## Description of the task
The listing below contains a span that opens with the line containing "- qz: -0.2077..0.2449" and closes with the line containing "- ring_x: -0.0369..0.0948". Return that span exactly.

Start of Block

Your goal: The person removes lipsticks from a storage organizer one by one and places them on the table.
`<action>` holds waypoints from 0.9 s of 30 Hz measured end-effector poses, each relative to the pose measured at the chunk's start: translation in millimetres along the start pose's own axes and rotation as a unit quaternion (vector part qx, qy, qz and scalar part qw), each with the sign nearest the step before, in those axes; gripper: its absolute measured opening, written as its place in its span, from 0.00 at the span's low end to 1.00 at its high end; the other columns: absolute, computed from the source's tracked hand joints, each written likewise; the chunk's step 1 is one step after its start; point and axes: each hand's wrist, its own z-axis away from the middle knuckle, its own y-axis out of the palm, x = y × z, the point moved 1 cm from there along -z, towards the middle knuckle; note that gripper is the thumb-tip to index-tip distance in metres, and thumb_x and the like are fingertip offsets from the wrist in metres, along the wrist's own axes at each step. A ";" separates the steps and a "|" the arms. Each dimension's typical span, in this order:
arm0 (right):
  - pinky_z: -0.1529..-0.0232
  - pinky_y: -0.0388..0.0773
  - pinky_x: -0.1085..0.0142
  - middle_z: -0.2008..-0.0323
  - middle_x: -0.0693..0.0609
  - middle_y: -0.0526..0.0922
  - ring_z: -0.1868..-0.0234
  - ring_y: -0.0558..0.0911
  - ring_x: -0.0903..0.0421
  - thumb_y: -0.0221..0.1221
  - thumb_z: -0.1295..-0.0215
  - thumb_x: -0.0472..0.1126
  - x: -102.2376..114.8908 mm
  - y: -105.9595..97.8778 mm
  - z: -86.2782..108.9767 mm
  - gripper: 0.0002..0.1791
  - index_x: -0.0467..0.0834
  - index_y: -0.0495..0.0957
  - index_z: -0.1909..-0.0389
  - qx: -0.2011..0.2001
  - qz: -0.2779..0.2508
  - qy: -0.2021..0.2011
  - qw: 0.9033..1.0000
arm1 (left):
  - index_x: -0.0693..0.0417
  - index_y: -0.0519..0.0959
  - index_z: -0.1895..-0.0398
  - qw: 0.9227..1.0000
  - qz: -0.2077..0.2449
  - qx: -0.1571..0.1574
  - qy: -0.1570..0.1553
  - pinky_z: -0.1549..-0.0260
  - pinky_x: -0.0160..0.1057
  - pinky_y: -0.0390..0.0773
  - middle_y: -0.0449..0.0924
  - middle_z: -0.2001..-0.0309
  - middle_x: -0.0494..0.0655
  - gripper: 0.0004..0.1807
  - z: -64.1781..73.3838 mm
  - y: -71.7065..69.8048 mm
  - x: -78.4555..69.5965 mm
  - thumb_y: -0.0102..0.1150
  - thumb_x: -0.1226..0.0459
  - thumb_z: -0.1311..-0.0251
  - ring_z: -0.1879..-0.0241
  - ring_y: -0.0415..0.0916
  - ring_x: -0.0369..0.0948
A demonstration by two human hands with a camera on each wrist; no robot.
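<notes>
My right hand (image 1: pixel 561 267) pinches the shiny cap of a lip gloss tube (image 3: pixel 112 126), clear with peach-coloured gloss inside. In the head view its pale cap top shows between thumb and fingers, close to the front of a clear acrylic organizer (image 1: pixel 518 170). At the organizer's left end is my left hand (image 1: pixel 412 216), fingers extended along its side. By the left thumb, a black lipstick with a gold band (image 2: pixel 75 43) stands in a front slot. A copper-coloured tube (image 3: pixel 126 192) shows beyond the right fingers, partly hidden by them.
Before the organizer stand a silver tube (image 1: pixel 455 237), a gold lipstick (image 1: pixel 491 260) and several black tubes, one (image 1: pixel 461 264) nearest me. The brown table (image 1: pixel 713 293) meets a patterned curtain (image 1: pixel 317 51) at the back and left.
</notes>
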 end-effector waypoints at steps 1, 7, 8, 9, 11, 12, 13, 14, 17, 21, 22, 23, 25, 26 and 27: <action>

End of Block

## Response area
  - qz: -0.2077..0.2449
  - qx: -0.1571..0.1574
  - qy: -0.1570..0.1553
  - pinky_z: -0.1549..-0.0260
  - pinky_x: -0.0160..0.1057
  - pinky_y: -0.0390..0.0773
  - middle_y: -0.0449..0.0924
  - middle_z: -0.2001..-0.0309
  - middle_x: -0.0494..0.0655
  - gripper: 0.0004..0.1807
  - z: -64.1781..73.3838 mm
  - y: -71.7065..69.8048 mm
  - x: -78.4555..69.5965 mm
  - thumb_y: -0.0102..0.1150
  - thumb_x: -0.1226..0.0459
  - thumb_z: -0.1311..-0.0251
  - ring_z: -0.1879..-0.0241
  - ring_y: -0.0415..0.0916
  - ring_x: -0.0369..0.0948

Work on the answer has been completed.